Its Not ‘Junk’ Health Insurance
House Democrats last week voted to reverse a Trump Administration rule that the left has branded as promoting “junk insurance.” So note that the vote arrives the same week as a fresh analysis about how short-term health insurance can be a better option than ObamaCare.
The Trump Administration last year allowed for short-term, limited-duration health insurance that can last up to a year. Plans can be renewed up to 36 months without new medical underwriting, which can protect against higher premiums if someone falls sick. The Obama Administration limited short-term insurance to three months to force everyone into the ObamaCare exchanges. The Trump crowd thought short-term plans could be viable for relatively healthy folks who earn too much for subsidies and are soaked by Affordable Care Act prices.

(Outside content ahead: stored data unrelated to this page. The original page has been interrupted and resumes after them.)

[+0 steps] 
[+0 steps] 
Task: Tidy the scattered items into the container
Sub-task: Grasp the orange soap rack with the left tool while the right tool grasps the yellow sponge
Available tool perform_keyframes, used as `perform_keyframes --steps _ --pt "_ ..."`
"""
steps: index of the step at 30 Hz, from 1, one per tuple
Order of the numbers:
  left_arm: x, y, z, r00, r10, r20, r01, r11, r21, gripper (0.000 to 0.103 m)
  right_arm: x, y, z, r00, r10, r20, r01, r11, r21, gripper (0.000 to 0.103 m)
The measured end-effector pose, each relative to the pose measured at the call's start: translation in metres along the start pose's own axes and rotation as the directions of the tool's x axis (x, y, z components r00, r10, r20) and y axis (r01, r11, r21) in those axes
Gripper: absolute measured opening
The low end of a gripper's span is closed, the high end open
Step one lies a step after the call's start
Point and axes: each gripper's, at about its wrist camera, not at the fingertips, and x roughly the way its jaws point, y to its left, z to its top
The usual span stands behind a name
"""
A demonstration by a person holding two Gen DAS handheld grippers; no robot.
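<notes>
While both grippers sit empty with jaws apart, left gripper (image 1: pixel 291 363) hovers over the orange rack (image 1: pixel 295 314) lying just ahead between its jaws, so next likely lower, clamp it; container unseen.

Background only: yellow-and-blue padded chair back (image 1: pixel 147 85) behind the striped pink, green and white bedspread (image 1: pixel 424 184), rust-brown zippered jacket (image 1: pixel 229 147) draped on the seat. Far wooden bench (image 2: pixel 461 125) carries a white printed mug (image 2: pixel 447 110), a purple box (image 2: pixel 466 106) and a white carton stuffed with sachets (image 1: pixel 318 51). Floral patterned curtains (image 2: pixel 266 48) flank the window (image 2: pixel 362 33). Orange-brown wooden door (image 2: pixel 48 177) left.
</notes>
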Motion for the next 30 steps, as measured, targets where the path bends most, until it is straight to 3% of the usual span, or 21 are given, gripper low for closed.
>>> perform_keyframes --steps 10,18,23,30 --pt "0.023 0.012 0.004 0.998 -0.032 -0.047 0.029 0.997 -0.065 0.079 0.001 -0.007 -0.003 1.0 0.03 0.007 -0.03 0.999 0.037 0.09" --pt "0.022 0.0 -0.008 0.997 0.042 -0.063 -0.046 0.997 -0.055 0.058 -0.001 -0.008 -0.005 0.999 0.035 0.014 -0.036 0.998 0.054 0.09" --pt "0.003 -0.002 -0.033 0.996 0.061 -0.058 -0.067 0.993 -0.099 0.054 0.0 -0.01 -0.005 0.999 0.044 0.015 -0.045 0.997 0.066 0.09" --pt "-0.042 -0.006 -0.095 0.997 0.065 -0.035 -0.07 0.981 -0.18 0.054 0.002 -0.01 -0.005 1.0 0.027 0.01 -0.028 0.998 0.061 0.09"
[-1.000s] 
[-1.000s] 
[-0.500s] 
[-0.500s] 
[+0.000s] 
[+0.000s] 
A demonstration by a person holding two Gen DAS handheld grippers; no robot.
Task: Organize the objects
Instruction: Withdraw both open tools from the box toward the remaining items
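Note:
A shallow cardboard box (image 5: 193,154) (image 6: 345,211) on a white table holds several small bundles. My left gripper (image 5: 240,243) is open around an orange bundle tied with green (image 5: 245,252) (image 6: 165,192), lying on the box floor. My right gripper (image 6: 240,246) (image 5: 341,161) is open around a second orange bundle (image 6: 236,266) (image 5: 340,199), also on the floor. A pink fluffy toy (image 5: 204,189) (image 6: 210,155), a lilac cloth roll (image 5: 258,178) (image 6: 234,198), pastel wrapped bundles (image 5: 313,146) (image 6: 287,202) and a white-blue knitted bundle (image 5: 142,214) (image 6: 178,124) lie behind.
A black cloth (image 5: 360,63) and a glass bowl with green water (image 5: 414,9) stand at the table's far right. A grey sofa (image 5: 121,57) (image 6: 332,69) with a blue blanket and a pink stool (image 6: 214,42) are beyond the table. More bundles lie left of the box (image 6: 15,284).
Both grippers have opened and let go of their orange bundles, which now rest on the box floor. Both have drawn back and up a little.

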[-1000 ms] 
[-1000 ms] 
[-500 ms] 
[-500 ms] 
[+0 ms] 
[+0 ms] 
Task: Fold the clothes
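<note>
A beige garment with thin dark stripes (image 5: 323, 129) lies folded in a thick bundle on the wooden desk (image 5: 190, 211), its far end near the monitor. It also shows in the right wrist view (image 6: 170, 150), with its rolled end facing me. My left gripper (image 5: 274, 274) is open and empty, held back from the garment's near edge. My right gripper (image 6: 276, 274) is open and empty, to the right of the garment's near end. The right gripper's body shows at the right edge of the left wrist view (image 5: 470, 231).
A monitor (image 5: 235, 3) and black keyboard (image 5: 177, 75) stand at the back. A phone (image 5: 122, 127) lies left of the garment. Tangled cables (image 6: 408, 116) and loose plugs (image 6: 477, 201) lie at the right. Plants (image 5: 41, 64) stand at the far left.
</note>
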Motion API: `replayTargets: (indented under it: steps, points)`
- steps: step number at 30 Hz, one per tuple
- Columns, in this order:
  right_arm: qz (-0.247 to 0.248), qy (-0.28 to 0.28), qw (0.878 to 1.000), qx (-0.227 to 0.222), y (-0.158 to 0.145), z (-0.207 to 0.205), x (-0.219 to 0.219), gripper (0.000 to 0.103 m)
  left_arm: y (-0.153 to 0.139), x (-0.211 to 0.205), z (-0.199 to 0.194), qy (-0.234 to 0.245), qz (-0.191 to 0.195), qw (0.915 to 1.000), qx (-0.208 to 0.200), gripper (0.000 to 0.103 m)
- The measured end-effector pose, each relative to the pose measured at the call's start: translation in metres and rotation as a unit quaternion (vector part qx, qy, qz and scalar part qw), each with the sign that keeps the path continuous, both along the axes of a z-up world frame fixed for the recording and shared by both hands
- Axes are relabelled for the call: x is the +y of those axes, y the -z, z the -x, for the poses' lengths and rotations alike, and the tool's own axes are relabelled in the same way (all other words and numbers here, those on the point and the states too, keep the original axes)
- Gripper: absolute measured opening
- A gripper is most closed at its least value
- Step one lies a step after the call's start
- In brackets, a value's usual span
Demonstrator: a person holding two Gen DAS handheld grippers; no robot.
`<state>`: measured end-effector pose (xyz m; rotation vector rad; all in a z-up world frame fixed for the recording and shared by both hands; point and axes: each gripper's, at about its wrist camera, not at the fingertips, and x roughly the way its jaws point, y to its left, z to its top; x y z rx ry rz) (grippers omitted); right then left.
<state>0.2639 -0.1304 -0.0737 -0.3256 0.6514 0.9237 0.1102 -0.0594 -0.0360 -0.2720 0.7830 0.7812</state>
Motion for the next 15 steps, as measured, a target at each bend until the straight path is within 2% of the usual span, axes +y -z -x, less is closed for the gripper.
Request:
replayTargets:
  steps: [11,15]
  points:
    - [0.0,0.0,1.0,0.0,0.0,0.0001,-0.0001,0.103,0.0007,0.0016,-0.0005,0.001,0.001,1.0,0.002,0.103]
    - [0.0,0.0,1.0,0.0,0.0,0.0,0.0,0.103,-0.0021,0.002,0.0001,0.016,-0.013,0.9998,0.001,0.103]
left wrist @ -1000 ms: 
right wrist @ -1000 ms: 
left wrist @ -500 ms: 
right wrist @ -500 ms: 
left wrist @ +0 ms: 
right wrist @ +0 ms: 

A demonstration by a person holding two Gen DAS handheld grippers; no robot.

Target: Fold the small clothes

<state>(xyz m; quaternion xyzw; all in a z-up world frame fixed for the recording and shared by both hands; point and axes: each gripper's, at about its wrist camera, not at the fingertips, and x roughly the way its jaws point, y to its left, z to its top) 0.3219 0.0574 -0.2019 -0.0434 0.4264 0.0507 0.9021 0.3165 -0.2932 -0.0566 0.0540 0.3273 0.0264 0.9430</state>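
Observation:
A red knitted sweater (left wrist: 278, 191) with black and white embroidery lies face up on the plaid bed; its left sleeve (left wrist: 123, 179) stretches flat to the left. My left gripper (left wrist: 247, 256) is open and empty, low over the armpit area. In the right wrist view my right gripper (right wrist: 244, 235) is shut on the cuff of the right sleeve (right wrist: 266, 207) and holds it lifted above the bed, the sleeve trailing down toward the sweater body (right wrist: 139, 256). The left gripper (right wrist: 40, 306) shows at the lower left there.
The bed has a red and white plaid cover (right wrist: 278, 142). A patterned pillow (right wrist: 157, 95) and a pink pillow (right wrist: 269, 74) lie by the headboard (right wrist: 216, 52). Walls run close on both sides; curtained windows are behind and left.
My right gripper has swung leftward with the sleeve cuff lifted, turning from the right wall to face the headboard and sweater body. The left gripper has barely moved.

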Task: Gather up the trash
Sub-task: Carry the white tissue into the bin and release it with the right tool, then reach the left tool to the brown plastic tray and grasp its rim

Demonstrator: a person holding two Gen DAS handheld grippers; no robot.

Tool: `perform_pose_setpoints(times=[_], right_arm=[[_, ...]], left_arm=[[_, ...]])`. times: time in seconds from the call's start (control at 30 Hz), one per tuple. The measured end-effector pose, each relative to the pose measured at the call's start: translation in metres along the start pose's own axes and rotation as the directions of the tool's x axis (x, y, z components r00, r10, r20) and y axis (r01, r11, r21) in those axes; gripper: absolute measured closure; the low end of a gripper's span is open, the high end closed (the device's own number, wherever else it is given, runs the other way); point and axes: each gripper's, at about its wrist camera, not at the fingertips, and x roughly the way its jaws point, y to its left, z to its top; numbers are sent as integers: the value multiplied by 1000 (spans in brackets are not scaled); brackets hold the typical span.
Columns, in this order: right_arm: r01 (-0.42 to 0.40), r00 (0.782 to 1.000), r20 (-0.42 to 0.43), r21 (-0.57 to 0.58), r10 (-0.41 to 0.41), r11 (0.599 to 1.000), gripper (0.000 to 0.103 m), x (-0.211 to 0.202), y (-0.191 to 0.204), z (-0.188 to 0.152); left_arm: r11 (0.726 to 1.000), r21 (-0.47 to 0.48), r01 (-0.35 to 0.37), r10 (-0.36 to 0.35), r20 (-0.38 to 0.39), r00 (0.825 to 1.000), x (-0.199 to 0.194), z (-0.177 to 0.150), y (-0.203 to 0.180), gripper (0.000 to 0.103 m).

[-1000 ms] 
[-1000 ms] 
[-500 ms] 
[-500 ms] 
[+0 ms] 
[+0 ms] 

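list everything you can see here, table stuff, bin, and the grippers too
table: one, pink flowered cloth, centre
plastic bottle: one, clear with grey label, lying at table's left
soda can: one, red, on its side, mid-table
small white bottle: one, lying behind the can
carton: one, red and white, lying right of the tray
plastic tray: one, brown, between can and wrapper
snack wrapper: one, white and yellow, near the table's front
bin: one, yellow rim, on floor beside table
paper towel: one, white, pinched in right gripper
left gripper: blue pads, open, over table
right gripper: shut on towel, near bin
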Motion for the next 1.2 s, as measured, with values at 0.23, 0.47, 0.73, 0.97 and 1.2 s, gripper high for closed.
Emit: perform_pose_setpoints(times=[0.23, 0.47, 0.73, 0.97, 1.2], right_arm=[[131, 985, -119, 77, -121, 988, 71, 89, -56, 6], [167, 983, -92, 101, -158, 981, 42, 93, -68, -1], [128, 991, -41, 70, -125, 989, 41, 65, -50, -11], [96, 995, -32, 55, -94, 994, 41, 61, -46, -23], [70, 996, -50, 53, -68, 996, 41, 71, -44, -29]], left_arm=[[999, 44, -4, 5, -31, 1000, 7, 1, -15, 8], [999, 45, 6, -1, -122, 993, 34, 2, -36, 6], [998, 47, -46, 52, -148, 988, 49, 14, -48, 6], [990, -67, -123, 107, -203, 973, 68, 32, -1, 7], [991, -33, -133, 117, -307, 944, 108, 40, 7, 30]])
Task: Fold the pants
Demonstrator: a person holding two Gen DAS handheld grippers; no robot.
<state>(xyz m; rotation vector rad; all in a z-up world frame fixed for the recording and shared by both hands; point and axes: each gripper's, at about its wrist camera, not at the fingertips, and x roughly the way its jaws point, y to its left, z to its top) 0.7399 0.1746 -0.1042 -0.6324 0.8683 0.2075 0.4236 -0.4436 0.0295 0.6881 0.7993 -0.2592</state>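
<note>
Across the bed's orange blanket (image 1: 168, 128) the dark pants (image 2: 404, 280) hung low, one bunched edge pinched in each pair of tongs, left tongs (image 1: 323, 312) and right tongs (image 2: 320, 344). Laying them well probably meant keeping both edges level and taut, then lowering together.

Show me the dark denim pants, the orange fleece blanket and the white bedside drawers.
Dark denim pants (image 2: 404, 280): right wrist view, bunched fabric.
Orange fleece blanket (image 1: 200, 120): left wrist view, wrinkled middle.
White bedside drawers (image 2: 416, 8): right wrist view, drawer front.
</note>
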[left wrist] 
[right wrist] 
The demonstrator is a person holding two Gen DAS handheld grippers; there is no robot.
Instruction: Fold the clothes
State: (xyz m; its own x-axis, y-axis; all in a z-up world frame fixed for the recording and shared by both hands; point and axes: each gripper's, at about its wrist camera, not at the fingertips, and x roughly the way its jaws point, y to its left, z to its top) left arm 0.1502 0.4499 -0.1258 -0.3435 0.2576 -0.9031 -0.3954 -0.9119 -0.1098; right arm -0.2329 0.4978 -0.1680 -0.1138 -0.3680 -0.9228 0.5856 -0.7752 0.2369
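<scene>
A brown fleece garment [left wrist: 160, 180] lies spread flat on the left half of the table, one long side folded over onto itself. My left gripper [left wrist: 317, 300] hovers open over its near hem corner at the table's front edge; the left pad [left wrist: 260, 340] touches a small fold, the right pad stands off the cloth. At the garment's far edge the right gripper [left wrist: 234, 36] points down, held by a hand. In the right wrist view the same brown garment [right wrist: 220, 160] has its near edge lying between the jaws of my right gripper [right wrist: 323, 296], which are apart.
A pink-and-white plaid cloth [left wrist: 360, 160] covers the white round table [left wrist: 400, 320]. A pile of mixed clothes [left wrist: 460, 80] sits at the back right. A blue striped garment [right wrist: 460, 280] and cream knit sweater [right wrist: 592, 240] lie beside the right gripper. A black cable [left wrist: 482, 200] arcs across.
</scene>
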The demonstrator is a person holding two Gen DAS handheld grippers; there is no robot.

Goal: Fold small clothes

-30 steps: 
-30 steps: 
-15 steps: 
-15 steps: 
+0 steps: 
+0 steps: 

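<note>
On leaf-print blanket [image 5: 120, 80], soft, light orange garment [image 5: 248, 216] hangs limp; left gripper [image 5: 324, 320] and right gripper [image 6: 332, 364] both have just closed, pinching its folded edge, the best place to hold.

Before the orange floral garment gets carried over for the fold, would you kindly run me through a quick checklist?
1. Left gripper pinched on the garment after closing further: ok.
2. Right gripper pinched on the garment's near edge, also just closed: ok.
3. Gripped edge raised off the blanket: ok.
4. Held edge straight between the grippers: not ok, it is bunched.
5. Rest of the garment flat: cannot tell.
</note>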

Democrats claim these are “garbage” plans designed to trick Americans. Speaker Nancy Pelosi tweeted this month that the Trump Administration “is fighting to replace many Americans’ health care with junk insurance policies that are allowed to discriminate against people with pre-existing conditions.”
Short-term offerings are nascent and several states ban them, with restrictions in about two dozen others, which limits data. But Chris Pope at the Manhattan Institute offered a useful comparison in a paper last week. Mr. Pope examines Fulton County in Georgia, where ObamaCare premiums hover around the national average and multiple insurers compete on the exchange. Short-term insurance is available, consistent with the new federal rules.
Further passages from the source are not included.